Leaving out all pictures, give again each line exactly, from the start of the listing through the line that contains "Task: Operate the".
------------------------------------------------
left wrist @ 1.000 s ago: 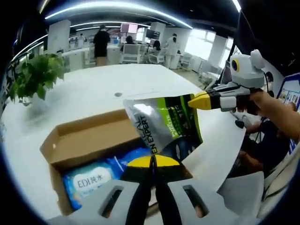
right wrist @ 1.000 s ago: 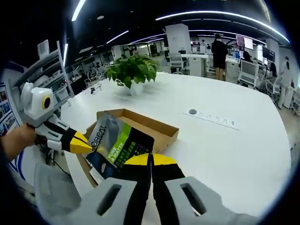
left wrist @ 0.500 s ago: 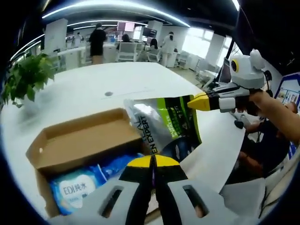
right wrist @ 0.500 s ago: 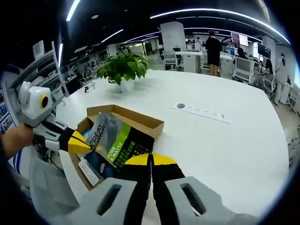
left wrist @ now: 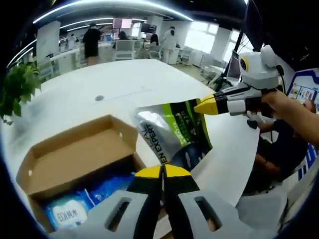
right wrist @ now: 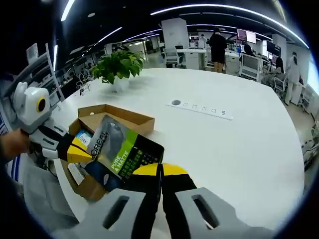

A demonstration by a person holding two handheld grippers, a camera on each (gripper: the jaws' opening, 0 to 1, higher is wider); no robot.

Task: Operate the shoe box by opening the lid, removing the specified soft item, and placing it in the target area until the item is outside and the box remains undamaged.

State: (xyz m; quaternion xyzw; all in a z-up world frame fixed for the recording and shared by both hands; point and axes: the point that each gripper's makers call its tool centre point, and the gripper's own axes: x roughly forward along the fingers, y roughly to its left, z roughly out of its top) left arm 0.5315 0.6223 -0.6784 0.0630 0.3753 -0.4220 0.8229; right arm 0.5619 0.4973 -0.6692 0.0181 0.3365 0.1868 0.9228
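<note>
Two grippers are pinching the L'Oréal pouch (left wrist: 174, 134) in your left gripper view: your left gripper (left wrist: 162, 172) is clamping its lower edge at 6 o'clock, and your right gripper (left wrist: 205, 105) is gripping its corner at 2 o'clock. The open shoe box (left wrist: 75, 154) is sitting at 8 o'clock, with a blue wipes pack (left wrist: 65, 214) inside.

In your right gripper view, the pouch (right wrist: 119, 152) is hanging above the white table (right wrist: 239, 139), the box (right wrist: 119, 117) behind it at 10 o'clock, both grippers closed on it.

The pouch (left wrist: 174, 133) hides part of the open shoe box (left wrist: 75, 159), and its lower edge sits behind the left tongs (left wrist: 163, 172). The blue wipes pack (left wrist: 67, 215) in the box is partly covered, its small print too blurred to read.
</note>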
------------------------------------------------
## RESULT OF THE EXERCISE
left wrist @ 1.000 s ago: 
right wrist @ 1.000 s ago: 
left wrist @ 0.500 s ago: 
right wrist @ 0.500 s ago: 
left wrist @ now: 
right wrist @ now: 

A demonstration by a person holding two handheld grippers, a camera on each (gripper: the jaws' opening, 0 to 1, higher is wider); no robot.

Task: Operate the shoe box by opening the lid, removing the specified soft item, and placing it in the target area until the item is outside and the box remains undamaged.

That concludes the output.